Fine Mapping Causal Variants with an Approximate Bayesian Method Using Marginal Test Statistics

Academic journal article Genetics

Fine Mapping Causal Variants with an Approximate Bayesian Method Using Marginal Test Statistics

Article excerpt

(ProQuest: ... denotes formulae omitted.)

UNTIL recently, there have been .2000 genome-wide association studies (GWAS) published with different traits or disease status (Hindorffet al. 2014). Most of them reported only regions of association, represented by SNPs with the lowest P-values in each region. Only a few provide further information of likely underlying causal variants. A noted exception is refinement based on Bayesian methods (Maller et al. 2012). Fine mapping the causal variants from the verified association regions is an important step toward understanding the complex biological mechanisms linking the genetic code to various traits or phenotypes.

Fine-mapping methods can be roughly divided into two groups. The first group was developed before the availability of high-density genotype data. These fine-mapping methods assume the causal variants are not genotyped in the data and aim to identify a region as close as possible to the causal variants (Morris et al. 2002; Durrant et al. 2004; Liang and Chiu 2005; Zollner and Pritchard 2005; Minichiello and Durbin 2006; Waldron et al. 2006). Because the causal variants are not observed in the data, these methods usually rely on various strong assumptions to model the relationship of the causal and the observed variants. Examples include models based on the coalescent theory (Morris et al. 2002; Zollner and Pritchard 2005; Minichiello and Durbin 2006) or statistical assumptions about the patterns of linkage disequilibrium (LD) (Liang and Chiu 2005). There are at least two limitations of these methods. First, the result is usually a region with a confidence value rather than candidate causal variants. Second, the result may be unreliable if the model assumptions are too strict and deviate far away from the real data, or the inferred region may be too wide to be useful if the model assumptions are too general.

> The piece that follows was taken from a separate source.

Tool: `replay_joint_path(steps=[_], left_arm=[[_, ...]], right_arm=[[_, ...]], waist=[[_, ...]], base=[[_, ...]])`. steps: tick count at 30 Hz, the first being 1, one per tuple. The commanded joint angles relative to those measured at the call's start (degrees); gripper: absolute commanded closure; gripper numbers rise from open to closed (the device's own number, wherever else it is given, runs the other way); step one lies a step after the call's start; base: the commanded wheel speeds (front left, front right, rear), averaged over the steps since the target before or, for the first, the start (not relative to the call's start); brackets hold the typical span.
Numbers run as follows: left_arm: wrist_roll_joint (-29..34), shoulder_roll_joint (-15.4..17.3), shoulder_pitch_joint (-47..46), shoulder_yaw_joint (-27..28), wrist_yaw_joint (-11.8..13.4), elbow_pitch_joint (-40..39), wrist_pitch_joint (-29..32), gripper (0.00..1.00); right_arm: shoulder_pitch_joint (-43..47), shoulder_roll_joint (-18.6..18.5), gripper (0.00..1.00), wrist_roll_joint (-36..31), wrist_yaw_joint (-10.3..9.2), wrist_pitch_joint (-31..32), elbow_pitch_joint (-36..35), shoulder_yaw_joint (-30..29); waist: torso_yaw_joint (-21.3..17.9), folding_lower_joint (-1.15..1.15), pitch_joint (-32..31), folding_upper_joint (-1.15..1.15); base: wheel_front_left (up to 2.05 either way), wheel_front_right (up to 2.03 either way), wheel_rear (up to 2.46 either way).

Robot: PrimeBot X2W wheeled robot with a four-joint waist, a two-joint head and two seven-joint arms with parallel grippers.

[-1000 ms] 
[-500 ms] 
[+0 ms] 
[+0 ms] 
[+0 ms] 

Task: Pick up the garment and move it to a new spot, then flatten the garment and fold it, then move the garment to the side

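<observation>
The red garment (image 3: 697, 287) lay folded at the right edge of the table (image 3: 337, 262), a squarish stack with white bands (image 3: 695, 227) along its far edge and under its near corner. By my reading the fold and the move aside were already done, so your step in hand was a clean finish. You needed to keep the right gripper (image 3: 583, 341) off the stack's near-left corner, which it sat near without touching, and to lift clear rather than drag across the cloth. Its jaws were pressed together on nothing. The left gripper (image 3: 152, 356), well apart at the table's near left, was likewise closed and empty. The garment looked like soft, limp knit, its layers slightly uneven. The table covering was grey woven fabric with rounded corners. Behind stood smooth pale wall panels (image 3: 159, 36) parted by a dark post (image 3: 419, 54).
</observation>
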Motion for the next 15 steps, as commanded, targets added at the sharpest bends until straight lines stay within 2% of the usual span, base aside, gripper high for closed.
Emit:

The second group of fine-mapping methods assumes that the causal variants are among those measured. As the sequencing technology advances and with the availability of the HapMap Project (Altshuler et al. 2010) and the 1000 Genomes Project (Abecasis et al. 2012), it is feasible to obtain the sequence data of the association regions or impute almost all common variants with high quality. Now it is plausible to assume the causal variants exist in the data, either measured or imputed. How to best prioritize the candidate causal SNPs for follow-up functional studies becomes the aim of fine mapping (Faye et al. 2013). One simple way to prioritize variants is based on P-values. However, there are at least two limitations of this method. First, P-values do not give a comparable measure of the likelihood that a variant is causal across loci or across studies (Stephens and Balding 2009). Second, a noncausal variant could have the lowest P-value due to LD with a causal SNP and statistical fluctuation. This may also happen when a noncausal variant is in LD with multiple causal SNPs.

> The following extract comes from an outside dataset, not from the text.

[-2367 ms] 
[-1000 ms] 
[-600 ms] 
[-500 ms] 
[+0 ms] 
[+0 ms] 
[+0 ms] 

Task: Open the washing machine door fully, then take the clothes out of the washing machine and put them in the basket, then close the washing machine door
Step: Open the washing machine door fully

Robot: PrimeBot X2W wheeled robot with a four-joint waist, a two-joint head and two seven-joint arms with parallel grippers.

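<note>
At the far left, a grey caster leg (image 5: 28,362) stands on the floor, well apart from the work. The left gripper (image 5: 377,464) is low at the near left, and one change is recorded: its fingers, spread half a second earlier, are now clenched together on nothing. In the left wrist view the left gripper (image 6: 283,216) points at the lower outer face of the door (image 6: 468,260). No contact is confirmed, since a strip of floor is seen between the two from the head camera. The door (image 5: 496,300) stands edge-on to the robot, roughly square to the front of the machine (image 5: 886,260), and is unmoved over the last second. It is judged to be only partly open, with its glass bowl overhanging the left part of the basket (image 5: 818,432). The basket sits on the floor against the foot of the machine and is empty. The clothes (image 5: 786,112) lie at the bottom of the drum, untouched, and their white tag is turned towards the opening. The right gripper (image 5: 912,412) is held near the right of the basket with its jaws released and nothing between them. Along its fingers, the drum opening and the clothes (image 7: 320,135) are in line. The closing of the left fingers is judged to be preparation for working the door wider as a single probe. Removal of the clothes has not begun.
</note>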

There have been several methods developed to address the above problems. For example, in Maller et al. (2012), a Bayesian method was developed to refine the association signal for 14 loci. This method circumvents the first limitation of using P-values by using the posterior inclusion probability (PIP). However, it assumes only a single causal variant for each locus. Recently, two fine-mapping methods, CAVIAR (Hormozdiari et al. 2014) and PAINTOR (Kichaev et al. 2014), were proposed, which liftthe restriction of a single causal variant in a locus and show much better performance than other finemapping methods. Another advantage is that only the marginal test statistics and the correlation coefficients among SNPs are required, instead of the original genotype data, which makes it easier to share data among different groups. When only marginal test statistics are available, which is not uncommon, the correlation among SNPs in a study can be approximately computed from an appropriate reference population panel, e. …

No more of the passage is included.